## What you need to do
In the listing below, write out exactly each line from the first through the one containing "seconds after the".

## Given material

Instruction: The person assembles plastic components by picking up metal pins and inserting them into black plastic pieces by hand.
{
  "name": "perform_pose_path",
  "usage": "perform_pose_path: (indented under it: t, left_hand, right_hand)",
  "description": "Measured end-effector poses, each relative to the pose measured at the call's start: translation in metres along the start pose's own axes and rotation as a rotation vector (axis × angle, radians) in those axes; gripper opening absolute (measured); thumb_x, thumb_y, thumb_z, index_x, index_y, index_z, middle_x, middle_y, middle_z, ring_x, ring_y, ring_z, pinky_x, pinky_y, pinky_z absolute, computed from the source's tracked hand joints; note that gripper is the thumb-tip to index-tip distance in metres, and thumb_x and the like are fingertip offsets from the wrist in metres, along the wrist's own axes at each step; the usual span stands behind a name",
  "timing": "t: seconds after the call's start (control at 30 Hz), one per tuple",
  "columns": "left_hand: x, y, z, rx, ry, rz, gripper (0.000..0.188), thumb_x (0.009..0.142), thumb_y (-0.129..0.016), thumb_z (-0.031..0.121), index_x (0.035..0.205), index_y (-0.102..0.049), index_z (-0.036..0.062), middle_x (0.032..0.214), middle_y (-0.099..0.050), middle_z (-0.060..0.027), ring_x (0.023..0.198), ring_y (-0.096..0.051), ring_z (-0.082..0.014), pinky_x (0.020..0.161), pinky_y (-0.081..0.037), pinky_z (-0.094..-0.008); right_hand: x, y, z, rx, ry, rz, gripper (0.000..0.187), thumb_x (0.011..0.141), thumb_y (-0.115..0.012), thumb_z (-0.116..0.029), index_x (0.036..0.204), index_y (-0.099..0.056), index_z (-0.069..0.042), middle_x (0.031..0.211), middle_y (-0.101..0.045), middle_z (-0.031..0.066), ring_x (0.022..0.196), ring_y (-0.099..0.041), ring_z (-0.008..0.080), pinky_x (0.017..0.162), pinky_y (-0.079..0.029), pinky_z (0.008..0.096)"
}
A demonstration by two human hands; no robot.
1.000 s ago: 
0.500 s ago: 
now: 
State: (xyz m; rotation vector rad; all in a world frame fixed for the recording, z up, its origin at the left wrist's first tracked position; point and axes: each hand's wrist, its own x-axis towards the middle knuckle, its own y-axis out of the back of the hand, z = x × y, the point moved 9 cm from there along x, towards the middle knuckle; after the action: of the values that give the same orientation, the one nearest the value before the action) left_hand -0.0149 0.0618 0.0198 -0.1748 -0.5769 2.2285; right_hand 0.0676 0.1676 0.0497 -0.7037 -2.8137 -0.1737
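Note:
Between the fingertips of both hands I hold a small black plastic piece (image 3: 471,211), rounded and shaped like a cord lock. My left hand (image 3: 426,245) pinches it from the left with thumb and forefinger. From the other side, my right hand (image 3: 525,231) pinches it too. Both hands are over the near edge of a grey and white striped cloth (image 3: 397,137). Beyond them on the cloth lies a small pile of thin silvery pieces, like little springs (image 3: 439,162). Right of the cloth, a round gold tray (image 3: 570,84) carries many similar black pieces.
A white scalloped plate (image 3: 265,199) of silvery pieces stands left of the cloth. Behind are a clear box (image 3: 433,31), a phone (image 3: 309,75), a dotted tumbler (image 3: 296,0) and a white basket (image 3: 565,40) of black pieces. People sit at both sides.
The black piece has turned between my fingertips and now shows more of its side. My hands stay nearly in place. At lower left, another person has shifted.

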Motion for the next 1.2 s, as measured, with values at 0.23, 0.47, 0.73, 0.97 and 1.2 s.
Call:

## Problem solution
Instruction: The person assembles plastic components by picking up metal pins and inserting them into black plastic pieces by hand.
{
  "name": "perform_pose_path",
  "usage": "perform_pose_path: (indented under it: t, left_hand, right_hand)",
  "description": "Measured end-effector poses, each relative to the pose measured at the call's start: translation in metres along the start pose's own axes and rotation as a rotation vector (axis × angle, radians) in those axes; gripper opening absolute (measured); thumb_x, thumb_y, thumb_z, index_x, index_y, index_z, middle_x, middle_y, middle_z, ring_x, ring_y, ring_z, pinky_x, pinky_y, pinky_z absolute, computed from the source's tracked hand joints; note that gripper is the thumb-tip to index-tip distance in metres, and thumb_x and the like are fingertip offsets from the wrist in metres, along the wrist's own axes at each step; the usual span stands behind a name",
  "timing": "t: seconds after the call's start (control at 30 Hz), one per tuple",

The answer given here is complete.